14. Deux statuts existent au sein du GIE, celui de membre et celui d’adhérent : les radios
membres sont responsables sur leurs biens propres des pertes éventuelles du GIE, ont un
préavis d’un an à respecter en cas de sortie du GIE, votent aux assemblées générales
notamment pour l’élection du conseil d’administration, et paient une cotisation ; les radios
adhérentes ne sont pas responsables des actes du GIE, ont un préavis de six mois en cas de
sortie, n’ont pas le droit de vote aux assemblées générales, et paient un droit d’entrée.
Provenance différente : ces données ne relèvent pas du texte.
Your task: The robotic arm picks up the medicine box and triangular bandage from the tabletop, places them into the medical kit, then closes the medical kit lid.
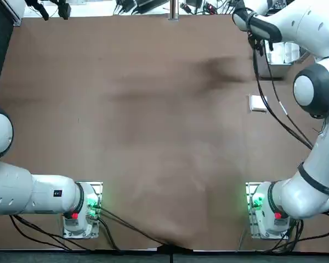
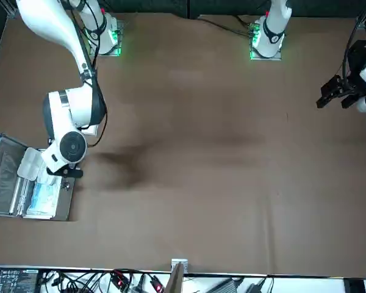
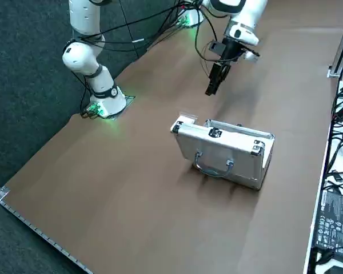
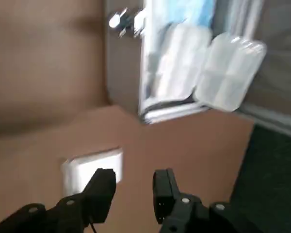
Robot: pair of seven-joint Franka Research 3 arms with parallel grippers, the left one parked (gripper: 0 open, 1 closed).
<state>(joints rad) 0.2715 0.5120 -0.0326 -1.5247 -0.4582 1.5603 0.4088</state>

Le
directeur général du GIE définit les premières comme les "copropriétaires" du GIE, les
secondes comme des "clients".
C. LES PRATIQUES DÉNONCÉES
15. Canal 9 considère que la seule façon pour une radio de catégorie B d’accéder à la publicité
nationale est d’intégrer le GIE Les Indépendants. Or, celui-ci aurait fixé des conditions
discriminatoires d’adhésion au groupement ou les appliquerait de façon discriminatoire.
1. LES CONDITIONS DAPPARTENANCE AU GIE LES INDÉPENDANTS ET AU PRODUIT "LES
INDÉPENDANTS"
a) L’entrée et le maintien au sein du GIE
16. Deux documents émanant du GIE traitent des conditions d’appartenance au groupement :
le "règlement intérieur du GIE" et le "mode d’emploi du nouvel adhérent aux
Indépendants".
Le règlement intérieur
17. Dans l’organisation actuelle, les candidats à l’entrée au GIE n’en ont pas connaissance : le
règlement intérieur s’adresse et s’impose aux adhérents et membres du GIE. S’agissant des
conditions d’entrée au GIE, le règlement intérieur s’impose plus particulièrement aux
membres de l’assemblée générale du GIE puisque celle-ci statue sur les entrées.
18. Les articles 6, 10, 11 et 12 du règlement intérieur définissent les critères que doivent
remplir les radios pour pouvoir être admises au sein du GIE. Seuls les articles 10 et 12
relatifs à l’indépendance sont en cause :
Article 10 – Catégorie de radio : l’article 10 ouvre la possibilité au GIE de faire
entrer en son sein aussi bien des radios de catégorie B (plus spécifiquement
concernées par l’objet du GIE) que des radios relevant d’autres catégories. Le
critère fondateur pour admettre les radios est l’indépendance de celles-ci, qui peut
être appréciée "en particulier, aussi bien sur le plan du capital et des dirigeants que
sur celui des programmes, et ce dans le cadre du pouvoir discrétionnaire attribué à
l’Assemblée Générale des membres".
Cet article octroie donc au GIE la possibilité de faire entrer ou de ne pas faire entrer
un candidat, quelle que soit sa catégorie.